Content starts

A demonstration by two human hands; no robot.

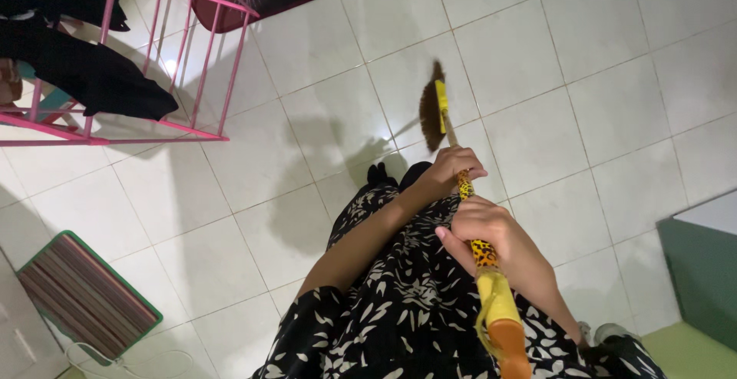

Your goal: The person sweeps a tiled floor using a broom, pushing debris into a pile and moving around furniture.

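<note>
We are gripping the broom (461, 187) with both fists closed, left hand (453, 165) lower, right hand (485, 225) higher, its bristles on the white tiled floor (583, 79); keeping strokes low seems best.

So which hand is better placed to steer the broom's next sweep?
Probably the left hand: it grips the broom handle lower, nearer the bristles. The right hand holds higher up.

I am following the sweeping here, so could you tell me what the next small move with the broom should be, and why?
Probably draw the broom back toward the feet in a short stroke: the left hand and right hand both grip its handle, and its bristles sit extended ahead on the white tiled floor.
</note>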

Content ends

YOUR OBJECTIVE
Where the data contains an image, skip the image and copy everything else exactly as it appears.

TASK SOLUTION
A demonstration by two human hands; no robot.


Your goal: The person sweeps a tiled floor using a broom, pushing debris into a pile and moving around furniture.

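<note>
We are gripping the broom (461, 187) with both fists closed, left hand (453, 165) lower, right hand (485, 225) higher, its bristles on the white tiled floor (583, 79); keeping strokes low seems best.

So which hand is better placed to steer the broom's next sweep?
Probably the left hand: it grips the broom handle lower, nearer the bristles. The right hand holds higher up.

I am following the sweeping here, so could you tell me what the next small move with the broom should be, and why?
Probably draw the broom back toward the feet in a short stroke: the left hand and right hand both grip its handle, and its bristles sit extended ahead on the white tiled floor.
</note>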

No other output is needed; the exercise is complete.